The invisibility of children with a disability in family violence


Emma Gierschick,
Children Of Disability Australia
Tuesday 4 June 2019

Time: 4:00pm – 5:00pm

The invisibility of children with a disability in family violence


Family Violence is a heinous act against anyone, but against one of the most vulnerable groups in society – Children with a disability – it is abhorrent. Carers often have multiple additional challenges to face on a daily basis caring for a child with additional needs, and the existence of family violence makes life impossible.

Multiple reports and inquiries into family violence have taken place in recent years, however frighteningly not a single one discusses the additional vulnerabilities a child with a disability and their carer faces.

There is no data or research available on a National or global level save for a report issued by the WHO in 2012. The WHO commissioned an international study and information sweep of all electronic data bases globally. The conclusion stated that children with a disability were 3/4 times MORE likely to experience violence than their non-disabled peer, and that there was scant data specifically on this. The information mainly came about due to inferred data. Without data, recovery support and suitable assistance is non-existent. This is a direct violation of the Hague conventions.

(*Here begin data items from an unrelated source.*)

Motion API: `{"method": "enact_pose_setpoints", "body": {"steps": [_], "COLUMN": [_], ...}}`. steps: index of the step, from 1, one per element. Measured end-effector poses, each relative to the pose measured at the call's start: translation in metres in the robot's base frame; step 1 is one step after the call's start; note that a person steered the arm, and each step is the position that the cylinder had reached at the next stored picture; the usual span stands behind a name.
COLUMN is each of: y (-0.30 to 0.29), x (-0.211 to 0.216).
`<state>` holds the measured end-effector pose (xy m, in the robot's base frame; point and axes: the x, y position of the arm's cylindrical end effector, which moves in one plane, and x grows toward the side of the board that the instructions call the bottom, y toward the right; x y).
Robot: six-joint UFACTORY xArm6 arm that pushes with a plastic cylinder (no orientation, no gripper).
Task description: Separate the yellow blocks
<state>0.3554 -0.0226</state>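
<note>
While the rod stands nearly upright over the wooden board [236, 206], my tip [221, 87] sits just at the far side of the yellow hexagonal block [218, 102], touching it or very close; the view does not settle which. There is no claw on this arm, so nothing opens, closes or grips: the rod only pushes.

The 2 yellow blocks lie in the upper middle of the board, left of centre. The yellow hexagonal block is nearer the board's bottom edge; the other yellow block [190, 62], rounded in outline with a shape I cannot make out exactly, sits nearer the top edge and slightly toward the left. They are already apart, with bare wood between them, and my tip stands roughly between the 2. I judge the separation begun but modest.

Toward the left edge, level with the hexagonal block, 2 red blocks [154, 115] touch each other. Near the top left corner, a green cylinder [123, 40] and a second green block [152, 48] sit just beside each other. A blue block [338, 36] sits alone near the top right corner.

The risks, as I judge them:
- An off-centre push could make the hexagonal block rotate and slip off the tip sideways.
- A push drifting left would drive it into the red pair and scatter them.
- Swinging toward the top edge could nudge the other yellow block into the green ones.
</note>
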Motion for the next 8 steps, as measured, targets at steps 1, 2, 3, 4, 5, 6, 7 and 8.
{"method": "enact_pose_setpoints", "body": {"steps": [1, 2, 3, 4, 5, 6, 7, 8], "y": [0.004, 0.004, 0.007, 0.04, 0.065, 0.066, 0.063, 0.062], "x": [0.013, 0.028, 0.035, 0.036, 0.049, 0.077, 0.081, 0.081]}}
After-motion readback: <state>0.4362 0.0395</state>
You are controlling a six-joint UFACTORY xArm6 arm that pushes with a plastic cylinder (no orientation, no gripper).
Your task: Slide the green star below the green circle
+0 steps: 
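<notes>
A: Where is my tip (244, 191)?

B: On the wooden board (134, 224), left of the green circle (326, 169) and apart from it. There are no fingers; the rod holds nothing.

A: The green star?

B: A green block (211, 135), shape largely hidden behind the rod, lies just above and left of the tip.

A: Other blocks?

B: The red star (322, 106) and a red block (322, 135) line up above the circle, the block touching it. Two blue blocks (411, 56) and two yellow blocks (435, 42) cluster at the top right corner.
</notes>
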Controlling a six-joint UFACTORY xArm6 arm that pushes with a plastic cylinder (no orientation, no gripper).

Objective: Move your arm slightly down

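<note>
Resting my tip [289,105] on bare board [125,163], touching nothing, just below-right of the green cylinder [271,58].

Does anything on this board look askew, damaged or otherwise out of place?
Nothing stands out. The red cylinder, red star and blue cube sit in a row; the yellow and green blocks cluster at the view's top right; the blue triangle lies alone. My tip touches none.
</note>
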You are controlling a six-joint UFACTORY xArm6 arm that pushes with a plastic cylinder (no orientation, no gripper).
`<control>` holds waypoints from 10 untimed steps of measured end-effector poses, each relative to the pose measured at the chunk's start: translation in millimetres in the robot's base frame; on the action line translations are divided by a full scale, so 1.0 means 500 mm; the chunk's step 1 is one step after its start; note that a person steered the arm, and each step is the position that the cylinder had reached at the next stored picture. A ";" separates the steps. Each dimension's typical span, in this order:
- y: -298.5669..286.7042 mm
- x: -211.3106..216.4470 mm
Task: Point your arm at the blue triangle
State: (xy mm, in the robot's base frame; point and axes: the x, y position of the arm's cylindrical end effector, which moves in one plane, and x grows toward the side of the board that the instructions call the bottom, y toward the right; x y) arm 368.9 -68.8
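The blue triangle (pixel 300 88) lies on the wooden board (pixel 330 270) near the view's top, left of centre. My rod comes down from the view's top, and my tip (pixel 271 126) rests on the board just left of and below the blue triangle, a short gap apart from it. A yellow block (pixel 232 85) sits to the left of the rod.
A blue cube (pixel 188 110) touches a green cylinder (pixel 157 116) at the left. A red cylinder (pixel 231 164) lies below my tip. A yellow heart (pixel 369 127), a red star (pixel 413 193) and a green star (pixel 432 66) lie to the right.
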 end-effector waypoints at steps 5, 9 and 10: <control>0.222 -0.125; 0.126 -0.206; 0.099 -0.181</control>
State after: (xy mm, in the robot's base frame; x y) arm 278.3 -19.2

Emma Gierschick developed a simple 2 page Special Needs Assessment Template for practitioners to use to strengthen prevention and early intervention for families in the future. It specifically targets any considerations a family needs to make for a child with additional needs. She encourages organisations to consider including this within their policies and practises. Emma is becoming recognised as a specialist in this field with multiple State and National awards.


A White Ribbon Advocate and survivor of family violence, Emma Gierschick has actively campaigned to raise the profile of children with a disability. Her work is published in multiple reports or inquiries. Emma was named as one of the top 100 Women of Influence 2018 by the Australian Financial Review.